42. ^Дукан С., Фарвелл А., Баллестерос М., Таддей Ф., Радман М., Нистром Т. (2000). «Окисление белка в ответ на увеличение ошибок транскрипции и трансляции». Proc. Natl. Акад. Sci. США. 97 (11): 5746–5749. DOI : 10.1073 / pnas.100422497. PMC 18504. PMID 10811907.
43. ^Гаевски Э., Рао Г., Накердин З., Диздароглу М. (1990). «Модификация оснований ДНК в хроматине млекопитающих с помощью свободных радикалов, генерируемых излучением». Биохимия. 29 (34): 7876–7882. doi : 10.1021 / bi00486a014. PMID 2261442.
44. ^Эймс Б.Н., Голд LS (1991). «Эндогенные мутагены и причины старения и рак». Mutat. Res. 250 (1-2): 3–16. doi : 10.1016 / 0027-5107 (91) 90157-j. PMID 1944345.
45. ^Шибутани С., Такешита М., Гроллман А.П. (1991). «Вставка специфических оснований. 349 (6308): 431–434. doi : 10.1038 / 349431a0. PMID 1992344. S2CID 4268788.
46. ^Таддей Ф., Хаякава Х., Бутон М., Сиринеси А., Матич I, Секигучи М., Радман М. (1997). «Противодействие белку транскрипционным ошибкам, вызванным окислительным повреждением». Наука. 117>278 (5335): 128–130. doi : 10.1126 / science.278.5335.128. PMID 9311918.

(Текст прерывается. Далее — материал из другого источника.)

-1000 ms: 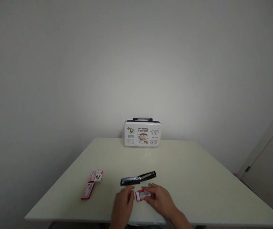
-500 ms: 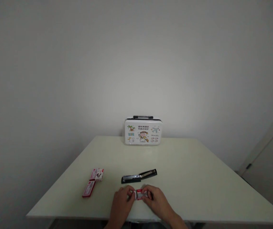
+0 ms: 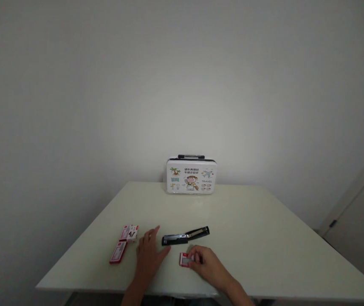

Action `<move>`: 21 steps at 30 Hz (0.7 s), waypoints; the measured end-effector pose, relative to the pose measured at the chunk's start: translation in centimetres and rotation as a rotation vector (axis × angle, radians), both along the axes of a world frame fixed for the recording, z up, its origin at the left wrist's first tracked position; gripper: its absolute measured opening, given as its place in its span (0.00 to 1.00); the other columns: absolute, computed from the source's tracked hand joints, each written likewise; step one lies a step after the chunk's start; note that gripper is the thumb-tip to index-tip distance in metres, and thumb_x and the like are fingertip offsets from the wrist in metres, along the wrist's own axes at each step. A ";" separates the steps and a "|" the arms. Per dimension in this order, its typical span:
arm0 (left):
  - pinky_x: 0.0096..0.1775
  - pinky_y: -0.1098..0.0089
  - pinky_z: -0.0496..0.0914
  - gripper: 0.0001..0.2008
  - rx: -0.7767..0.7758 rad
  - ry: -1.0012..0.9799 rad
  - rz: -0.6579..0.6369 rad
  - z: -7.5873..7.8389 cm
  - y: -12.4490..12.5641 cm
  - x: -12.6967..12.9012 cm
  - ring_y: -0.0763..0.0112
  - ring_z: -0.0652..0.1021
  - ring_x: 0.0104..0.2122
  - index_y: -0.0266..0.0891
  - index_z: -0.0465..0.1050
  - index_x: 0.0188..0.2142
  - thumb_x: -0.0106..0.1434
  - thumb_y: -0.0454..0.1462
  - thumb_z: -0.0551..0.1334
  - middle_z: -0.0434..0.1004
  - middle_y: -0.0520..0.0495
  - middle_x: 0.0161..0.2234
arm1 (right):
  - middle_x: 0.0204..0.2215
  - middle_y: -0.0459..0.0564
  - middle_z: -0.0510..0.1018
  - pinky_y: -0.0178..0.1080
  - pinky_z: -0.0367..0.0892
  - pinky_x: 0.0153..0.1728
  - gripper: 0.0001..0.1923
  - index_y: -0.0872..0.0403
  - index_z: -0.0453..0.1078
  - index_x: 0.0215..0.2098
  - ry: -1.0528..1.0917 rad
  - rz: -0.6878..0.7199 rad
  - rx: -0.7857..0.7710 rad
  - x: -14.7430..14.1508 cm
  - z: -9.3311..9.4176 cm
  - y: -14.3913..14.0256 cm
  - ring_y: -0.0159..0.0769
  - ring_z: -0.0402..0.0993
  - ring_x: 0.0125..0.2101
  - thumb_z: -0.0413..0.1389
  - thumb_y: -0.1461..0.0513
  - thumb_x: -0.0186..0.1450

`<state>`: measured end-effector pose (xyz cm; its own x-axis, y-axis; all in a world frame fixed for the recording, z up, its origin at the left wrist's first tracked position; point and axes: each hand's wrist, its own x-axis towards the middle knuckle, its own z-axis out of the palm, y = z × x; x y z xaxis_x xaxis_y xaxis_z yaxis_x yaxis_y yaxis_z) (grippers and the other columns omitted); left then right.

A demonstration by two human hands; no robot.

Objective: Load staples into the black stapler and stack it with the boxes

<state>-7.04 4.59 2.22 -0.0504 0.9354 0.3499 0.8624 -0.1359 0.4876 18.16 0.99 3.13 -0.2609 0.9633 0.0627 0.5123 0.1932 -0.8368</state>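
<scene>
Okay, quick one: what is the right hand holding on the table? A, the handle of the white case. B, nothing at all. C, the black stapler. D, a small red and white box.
D: the right hand grips a small red and white box on the table, just in front of the black stapler, which lies untouched.

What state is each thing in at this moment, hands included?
Stapler: lying on the table, swung open.
Small red box: on the table, right hand gripping it.
Left hand: open, fingers spread, holding nothing.
Two red boxes: lying flat, untouched; open or shut unclear.
White case: upright, closed.
</scene>
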 end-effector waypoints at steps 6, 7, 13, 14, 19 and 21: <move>0.53 0.60 0.59 0.14 -0.151 0.025 -0.261 0.0 0.9 0.2 0.59 0.70 0.52 0.53 0.76 0.48 0.62 0.44 0.64 0.75 0.51 0.49 | 0.25 0.41 0.73 0.33 0.53 0.30 0.08 0.49 0.74 0.43 -0.222 -0.046 0.155 -1.9 2.9 4.0 0.32 0.67 0.28 0.58 0.60 0.66; 0.53 0.60 0.59 0.14 -0.149 0.014 -0.269 -0.1 0.8 0.3 0.59 0.70 0.51 0.53 0.76 0.48 0.62 0.45 0.65 0.75 0.51 0.49 | 0.26 0.42 0.74 0.33 0.53 0.31 0.08 0.49 0.75 0.43 -0.263 -0.030 0.180 -2.3 3.1 4.6 0.32 0.68 0.29 0.59 0.60 0.65; 0.53 0.60 0.57 0.15 -0.137 -0.035 -0.269 0.1 0.1 0.6 0.60 0.71 0.50 0.53 0.76 0.48 0.61 0.45 0.66 0.75 0.52 0.48 | 0.27 0.42 0.76 0.33 0.52 0.30 0.08 0.48 0.76 0.41 -0.317 0.067 0.179 -3.5 3.3 5.9 0.32 0.70 0.29 0.60 0.61 0.63; 0.53 0.60 0.57 0.14 -0.136 -0.043 -0.270 0.2 0.1 0.6 0.60 0.71 0.50 0.53 0.76 0.47 0.61 0.45 0.66 0.76 0.51 0.48 | 0.26 0.42 0.75 0.33 0.52 0.30 0.08 0.48 0.76 0.41 -0.307 0.075 0.175 -3.4 3.2 5.9 0.32 0.70 0.29 0.59 0.61 0.63; 0.53 0.59 0.58 0.14 -0.131 -0.059 -0.279 0.5 -0.1 0.6 0.58 0.71 0.50 0.53 0.77 0.47 0.61 0.46 0.66 0.76 0.50 0.47 | 0.25 0.42 0.74 0.33 0.52 0.29 0.08 0.50 0.76 0.41 -0.266 0.086 0.144 -3.0 3.1 5.7 0.32 0.68 0.28 0.59 0.61 0.63; 0.53 0.59 0.58 0.14 -0.126 -0.055 -0.280 0.5 -0.1 0.6 0.58 0.71 0.50 0.53 0.77 0.47 0.61 0.46 0.66 0.76 0.50 0.47 | 0.25 0.42 0.74 0.33 0.52 0.29 0.08 0.51 0.76 0.41 -0.253 0.082 0.148 -3.0 3.1 5.7 0.33 0.68 0.28 0.59 0.61 0.63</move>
<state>-6.44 4.48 2.73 0.1995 0.9516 0.2337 0.7721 -0.2995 0.5605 15.20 6.66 6.24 -0.3627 0.9237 0.1235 0.6786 0.3526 -0.6444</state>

47. ^Weimann A, Belling D, Poulsen HE (2002). «Количественное определение 8-оксогуанина и гуанина в качестве азотистых, нуклеозидных и дезоксинозидных форм в моче человека с помощью тандемной масс -спектрометрии с высокоэффективной жидкостной хроматографией и электрораспылением ». Nucleic Acids Res. 30 (2): E7. doi : 10.1093 / nar / 30.2.e7. PMC 99846. PMID 11788733.
48. ^Park EM, Shigenaga MK, Degan P, Korn TS, Kitzler JW, Wehr CM, Kolachana P, Ames BN (1992). «Анализ вырезанных окислительных повреждений ДНК: выделение 8-оксогуанина и его нуклеозидных производных из биологических жидкостей с помощью колонки с моноклональными антителами». Proc. Natl. Акад. Sci. США. 89 (8): 3375–3379. doi : 10.1073 / pnas.89.8.3375. PMID 1565629.
49. ^Шэнь З., Ву В., Хазен С.Л. «Активированные лейкоцитоокислительно повреждают ДНК, РНК и пул нуклеотидов посредством галогенид-зависимого образования гидроксильного радикала». Биохимия. 39 : 5474–5482. doi : 10.1021 / bi992809y. PMID 10820020.
50. ^Каджитани К., Ямагути Х., Дэн Й., Фуруичи М., Канг Д., Накабеппу Й. (2006). «MTH1 и окисленная пуриннуклеозидтрифосфатаза подавляют накопление окислительного повреждения нуклеиновых кислот в микроглии гиппокампа при эксайтотоксичности, вызванной каинитом». J.Neurosci. 26 (6): 1688–1689. doi : 10.1523 / jneurosci.4948-05.2006. PMC 6793619. PMID 16467516.